Rewind to seven years ago– something I do often, just to keep myself in check.  I’m sitting at the kitchen counter in my childhood home, 26 years old, in the midst of an acute, debilitating depressive episode, watching my parents have a conversation. It’s about nothing– a simple, benign exchange about their day. But I am entranced.

“Yo,” my brother Jeremy says, tapping my arm. He sees I am lost in what has been a months-long, perpetual state of bewilderment, anxiety, and terror. “You alright?”

“How do they know?” I asked.

“How do they know what?”

“Mom and Dad– having a conversation. How do they know whose turn it is to speak? How do they know who is supposed to talk next, and when, and for how long? How does anyone know this stuff?”

He stares at me long and hard. “Dude,” he whispers, in the most loving, gentle way possible. “You’ve gone batshit.”

It isn’t the most eloquent way to describe what’s happening, but it’s probably the most apt.

When I was depressed, here is what people didn’t get. Yes, I was sad– bone-crushingly, soul-achingly sad– but I wasn’t just sad. The experience was so much more than sadness. I was constantly subsumed by unrelenting confusion, anxiety, and panic. I was in an altered state of being. I was trapped in my body while a stranger took over my thoughts and actions, and did an incredible job of convincing me that I knew nothing about the world, and never had.

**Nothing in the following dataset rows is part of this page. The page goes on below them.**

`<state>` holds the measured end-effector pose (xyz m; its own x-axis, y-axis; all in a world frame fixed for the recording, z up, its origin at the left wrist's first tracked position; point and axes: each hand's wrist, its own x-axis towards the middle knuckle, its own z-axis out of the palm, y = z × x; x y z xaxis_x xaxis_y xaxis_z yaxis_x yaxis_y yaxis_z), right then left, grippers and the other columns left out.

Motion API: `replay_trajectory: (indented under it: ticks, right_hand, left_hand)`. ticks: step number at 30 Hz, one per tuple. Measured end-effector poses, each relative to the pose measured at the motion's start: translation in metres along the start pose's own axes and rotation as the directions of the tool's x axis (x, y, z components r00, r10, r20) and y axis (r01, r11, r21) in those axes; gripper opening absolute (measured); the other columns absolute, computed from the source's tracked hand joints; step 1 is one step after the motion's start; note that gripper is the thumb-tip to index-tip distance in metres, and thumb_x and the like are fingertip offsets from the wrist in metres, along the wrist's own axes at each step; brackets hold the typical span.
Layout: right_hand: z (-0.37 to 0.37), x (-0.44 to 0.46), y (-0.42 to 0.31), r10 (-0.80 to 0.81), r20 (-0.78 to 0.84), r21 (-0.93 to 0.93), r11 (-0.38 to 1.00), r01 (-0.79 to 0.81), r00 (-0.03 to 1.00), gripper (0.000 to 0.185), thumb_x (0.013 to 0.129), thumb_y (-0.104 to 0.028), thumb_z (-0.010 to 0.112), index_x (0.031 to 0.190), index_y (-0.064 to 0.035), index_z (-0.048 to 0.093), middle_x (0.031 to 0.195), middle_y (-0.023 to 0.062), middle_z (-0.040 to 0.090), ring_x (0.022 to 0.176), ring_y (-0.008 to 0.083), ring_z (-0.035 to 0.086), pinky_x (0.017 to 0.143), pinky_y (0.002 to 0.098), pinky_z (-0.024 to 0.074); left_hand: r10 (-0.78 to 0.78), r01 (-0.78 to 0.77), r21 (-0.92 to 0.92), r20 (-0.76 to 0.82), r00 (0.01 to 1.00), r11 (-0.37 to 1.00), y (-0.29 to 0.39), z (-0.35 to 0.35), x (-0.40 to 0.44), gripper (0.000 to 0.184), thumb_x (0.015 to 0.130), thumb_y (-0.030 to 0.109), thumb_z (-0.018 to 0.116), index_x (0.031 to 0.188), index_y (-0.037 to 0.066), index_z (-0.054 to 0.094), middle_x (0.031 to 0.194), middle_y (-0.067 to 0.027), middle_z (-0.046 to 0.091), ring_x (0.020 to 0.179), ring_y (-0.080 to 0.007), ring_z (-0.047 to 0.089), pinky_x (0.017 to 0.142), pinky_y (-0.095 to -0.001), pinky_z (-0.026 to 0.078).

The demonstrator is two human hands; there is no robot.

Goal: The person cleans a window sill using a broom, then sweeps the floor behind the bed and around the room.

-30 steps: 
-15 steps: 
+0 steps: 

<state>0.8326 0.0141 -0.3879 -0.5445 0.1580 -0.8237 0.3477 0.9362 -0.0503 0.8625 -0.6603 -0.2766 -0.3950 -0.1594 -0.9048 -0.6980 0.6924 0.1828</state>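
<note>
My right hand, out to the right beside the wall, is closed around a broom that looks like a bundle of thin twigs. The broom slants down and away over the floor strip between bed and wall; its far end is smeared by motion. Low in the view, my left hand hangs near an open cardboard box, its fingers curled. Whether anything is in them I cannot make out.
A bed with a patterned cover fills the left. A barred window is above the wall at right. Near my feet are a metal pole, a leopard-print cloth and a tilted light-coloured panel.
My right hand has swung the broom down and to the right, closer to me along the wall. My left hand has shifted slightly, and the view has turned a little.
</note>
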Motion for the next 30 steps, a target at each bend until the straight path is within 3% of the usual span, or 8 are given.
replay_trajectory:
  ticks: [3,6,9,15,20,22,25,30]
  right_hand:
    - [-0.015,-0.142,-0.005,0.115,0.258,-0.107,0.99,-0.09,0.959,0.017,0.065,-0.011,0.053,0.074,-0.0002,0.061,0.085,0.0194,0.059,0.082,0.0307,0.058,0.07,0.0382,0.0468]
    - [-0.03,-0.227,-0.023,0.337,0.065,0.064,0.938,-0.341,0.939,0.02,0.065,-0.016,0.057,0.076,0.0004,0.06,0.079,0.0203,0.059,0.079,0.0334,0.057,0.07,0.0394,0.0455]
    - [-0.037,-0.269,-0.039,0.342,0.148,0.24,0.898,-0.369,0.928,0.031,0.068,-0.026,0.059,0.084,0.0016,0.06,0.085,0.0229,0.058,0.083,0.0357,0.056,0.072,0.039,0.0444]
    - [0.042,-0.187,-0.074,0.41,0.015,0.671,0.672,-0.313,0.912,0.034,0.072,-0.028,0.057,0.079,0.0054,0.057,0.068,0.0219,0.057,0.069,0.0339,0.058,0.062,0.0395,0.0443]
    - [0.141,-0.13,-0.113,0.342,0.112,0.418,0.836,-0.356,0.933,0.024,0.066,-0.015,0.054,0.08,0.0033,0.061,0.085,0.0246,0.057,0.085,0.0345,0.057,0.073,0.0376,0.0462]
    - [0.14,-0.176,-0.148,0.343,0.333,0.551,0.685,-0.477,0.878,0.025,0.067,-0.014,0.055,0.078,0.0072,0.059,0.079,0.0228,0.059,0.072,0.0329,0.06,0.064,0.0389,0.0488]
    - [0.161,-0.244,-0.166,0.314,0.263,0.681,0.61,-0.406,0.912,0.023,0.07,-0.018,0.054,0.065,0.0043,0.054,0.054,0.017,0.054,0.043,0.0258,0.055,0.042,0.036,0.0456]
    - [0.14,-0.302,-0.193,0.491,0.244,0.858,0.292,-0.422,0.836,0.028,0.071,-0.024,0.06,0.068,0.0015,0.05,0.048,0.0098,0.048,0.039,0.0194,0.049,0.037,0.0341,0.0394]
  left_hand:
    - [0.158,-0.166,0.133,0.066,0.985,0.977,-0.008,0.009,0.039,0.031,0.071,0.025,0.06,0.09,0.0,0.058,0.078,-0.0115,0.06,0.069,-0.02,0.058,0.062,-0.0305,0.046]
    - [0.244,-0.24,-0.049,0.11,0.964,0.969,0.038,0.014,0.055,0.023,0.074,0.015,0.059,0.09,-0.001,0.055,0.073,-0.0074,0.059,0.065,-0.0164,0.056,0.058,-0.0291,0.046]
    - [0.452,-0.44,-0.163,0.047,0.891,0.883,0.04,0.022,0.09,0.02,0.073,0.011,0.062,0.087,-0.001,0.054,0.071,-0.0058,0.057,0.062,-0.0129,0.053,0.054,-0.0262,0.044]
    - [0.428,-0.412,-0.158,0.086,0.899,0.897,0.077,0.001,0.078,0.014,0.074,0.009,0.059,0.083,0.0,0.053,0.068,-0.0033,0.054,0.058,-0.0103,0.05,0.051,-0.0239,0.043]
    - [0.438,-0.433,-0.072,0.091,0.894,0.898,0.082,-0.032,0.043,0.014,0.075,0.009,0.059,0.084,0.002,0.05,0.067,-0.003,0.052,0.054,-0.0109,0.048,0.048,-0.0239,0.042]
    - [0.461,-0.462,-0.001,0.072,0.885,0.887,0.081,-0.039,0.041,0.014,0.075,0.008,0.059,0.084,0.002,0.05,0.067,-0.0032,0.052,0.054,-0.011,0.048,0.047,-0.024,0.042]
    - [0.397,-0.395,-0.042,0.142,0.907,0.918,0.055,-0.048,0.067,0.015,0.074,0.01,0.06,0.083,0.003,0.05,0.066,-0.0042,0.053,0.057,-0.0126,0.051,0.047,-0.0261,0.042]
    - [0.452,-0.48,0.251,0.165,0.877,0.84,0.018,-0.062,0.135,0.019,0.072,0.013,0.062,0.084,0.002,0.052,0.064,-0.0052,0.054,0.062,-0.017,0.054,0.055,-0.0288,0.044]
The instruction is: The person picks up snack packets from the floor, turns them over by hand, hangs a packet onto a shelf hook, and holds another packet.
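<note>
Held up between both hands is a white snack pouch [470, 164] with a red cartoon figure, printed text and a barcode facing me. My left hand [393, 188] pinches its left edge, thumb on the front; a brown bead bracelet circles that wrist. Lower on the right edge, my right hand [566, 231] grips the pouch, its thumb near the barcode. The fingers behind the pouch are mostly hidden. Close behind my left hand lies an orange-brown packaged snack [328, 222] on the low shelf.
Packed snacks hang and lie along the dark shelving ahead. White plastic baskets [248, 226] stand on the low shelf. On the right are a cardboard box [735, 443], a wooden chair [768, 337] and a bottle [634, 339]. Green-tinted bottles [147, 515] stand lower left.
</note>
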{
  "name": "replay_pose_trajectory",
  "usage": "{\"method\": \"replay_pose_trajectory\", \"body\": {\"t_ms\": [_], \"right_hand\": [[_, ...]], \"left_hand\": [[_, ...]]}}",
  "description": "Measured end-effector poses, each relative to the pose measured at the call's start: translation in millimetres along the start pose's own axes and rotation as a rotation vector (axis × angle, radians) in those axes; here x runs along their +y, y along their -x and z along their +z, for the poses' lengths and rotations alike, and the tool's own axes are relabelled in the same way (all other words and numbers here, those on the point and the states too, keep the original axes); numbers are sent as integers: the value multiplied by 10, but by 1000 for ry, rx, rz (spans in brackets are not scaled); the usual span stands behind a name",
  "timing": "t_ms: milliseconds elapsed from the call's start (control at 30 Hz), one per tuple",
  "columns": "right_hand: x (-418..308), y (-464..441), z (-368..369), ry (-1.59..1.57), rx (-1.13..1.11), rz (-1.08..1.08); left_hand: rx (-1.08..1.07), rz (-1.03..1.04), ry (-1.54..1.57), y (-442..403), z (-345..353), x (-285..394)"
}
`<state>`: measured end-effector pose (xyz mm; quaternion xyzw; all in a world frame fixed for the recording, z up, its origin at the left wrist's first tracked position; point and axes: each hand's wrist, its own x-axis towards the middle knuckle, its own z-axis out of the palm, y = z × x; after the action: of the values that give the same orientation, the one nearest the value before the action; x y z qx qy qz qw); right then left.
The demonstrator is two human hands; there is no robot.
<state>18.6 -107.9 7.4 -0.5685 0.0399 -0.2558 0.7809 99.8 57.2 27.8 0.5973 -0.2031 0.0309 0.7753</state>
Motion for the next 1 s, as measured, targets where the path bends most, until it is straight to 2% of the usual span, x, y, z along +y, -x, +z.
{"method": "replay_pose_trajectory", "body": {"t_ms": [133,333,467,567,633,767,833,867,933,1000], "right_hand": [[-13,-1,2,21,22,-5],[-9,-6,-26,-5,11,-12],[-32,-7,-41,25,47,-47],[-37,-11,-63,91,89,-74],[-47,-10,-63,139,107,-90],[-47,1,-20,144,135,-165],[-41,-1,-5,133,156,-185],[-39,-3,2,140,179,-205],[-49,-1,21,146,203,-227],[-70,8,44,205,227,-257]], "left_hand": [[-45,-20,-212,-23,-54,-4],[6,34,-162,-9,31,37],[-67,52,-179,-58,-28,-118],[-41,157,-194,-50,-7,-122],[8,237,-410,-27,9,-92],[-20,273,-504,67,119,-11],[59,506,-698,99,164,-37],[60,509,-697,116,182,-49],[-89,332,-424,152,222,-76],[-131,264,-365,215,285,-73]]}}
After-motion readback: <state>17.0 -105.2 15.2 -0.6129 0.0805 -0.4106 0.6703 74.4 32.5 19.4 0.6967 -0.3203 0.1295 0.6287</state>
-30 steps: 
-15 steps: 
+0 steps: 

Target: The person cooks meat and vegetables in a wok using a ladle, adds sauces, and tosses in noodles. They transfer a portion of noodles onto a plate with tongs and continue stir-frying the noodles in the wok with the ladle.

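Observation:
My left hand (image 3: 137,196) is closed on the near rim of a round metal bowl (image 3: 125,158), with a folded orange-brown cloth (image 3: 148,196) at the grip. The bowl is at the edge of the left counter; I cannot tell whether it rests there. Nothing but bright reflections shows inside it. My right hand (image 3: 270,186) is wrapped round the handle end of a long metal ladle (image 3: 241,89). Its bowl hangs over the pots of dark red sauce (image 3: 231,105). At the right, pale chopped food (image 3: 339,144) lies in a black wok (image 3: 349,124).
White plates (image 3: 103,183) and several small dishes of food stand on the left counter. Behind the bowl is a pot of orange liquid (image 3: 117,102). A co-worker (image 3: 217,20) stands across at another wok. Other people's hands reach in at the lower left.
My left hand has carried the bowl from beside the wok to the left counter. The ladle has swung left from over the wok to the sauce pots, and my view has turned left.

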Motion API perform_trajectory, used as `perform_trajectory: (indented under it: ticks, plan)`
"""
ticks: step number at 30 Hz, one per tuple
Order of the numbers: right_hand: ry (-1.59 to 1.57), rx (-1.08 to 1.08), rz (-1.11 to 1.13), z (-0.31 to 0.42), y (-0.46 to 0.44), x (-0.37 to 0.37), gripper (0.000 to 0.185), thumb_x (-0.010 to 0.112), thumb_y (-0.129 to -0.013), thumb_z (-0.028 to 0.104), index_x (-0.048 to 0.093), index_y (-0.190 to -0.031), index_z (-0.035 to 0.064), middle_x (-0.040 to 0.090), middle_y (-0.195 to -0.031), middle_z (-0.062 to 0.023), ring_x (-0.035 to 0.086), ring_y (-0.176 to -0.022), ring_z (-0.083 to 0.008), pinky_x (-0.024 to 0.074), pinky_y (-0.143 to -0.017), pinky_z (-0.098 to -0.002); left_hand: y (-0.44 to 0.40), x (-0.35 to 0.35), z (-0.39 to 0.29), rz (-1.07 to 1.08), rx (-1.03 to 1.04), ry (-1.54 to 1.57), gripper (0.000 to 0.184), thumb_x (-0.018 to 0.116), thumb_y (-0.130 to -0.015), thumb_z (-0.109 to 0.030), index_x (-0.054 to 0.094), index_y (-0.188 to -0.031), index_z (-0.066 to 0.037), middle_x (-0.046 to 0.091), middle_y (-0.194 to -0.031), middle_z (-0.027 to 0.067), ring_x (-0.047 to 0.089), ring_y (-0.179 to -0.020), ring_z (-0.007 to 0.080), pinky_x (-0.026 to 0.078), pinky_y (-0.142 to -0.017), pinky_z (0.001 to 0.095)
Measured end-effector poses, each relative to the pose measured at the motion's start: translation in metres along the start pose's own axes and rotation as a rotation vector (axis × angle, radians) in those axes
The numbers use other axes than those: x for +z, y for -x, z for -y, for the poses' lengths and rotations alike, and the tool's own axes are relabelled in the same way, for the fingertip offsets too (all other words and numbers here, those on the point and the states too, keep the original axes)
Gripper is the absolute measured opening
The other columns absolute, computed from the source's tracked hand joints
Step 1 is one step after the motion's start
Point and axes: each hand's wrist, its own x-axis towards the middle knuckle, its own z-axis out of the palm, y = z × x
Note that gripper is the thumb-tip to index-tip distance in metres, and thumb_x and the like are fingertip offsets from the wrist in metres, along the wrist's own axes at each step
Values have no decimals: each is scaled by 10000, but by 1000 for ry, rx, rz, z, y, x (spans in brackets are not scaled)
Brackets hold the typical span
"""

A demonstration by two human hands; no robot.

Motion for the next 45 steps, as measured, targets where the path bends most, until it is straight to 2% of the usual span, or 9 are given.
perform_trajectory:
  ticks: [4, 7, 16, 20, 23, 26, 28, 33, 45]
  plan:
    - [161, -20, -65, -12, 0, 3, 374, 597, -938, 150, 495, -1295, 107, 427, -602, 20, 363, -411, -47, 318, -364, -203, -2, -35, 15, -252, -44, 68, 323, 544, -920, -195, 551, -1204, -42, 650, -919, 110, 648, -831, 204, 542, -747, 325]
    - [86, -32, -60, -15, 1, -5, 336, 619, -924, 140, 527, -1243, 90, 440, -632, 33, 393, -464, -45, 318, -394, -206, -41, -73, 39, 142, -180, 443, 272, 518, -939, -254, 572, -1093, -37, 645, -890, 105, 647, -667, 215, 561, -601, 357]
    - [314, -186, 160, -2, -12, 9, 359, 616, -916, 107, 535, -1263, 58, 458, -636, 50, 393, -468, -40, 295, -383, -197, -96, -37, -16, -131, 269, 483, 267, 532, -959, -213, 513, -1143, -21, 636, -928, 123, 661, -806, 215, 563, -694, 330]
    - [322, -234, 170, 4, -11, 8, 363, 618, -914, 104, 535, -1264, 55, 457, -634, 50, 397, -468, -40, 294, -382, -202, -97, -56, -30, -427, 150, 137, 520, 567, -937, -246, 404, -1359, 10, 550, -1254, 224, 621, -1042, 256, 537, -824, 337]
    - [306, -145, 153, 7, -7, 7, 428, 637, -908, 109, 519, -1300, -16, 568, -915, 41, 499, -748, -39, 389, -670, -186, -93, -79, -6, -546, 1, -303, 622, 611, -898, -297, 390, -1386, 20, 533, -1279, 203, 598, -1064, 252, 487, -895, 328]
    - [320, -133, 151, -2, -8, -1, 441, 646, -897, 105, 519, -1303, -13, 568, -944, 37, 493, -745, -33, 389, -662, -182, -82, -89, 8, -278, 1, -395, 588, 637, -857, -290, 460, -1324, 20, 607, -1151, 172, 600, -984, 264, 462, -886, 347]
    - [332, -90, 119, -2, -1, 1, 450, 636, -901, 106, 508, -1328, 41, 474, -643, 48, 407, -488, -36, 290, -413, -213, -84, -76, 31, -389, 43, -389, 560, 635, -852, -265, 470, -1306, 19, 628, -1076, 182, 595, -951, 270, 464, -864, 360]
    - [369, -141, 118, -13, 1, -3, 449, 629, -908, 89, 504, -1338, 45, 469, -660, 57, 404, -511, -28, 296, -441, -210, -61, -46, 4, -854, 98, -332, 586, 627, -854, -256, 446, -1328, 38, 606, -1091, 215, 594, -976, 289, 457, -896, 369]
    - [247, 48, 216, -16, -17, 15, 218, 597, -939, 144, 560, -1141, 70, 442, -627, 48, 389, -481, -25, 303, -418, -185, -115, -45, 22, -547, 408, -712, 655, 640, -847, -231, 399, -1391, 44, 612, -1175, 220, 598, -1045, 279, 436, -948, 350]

The simplest things made no sense. The act of breathing became a perplexing phenomenon that begged the question, “How did I ever do this automatically– how did I know when the time was right to take the air in, then let it out again?” Words on a page became curious squiggles and dots that contained no meaning. Conversations became puzzles I couldn’t quite solve. Sitcoms were aired in a foreign language I had never learned. One of the scariest days of my depression was when I discovered that I could no longer follow an episode of “Friends.” It was just too confusing.

Society, and how to actively participate in it, became a concept that I was no longer able to wrap my head around.  I wondered, constantly, how I had ever done it so easily. How I had interacted, how I had known what to feel and when to feel it.  Forget joy being sucked out of life– everything was sucked out of life. The ability to care, the ability to connect. The ability to believe that it would ever change. Every thought, every action, every second was labored.  Time was meaningless, except in the sense that it dragged on endlessly, torturing me at every turn with its emptiness.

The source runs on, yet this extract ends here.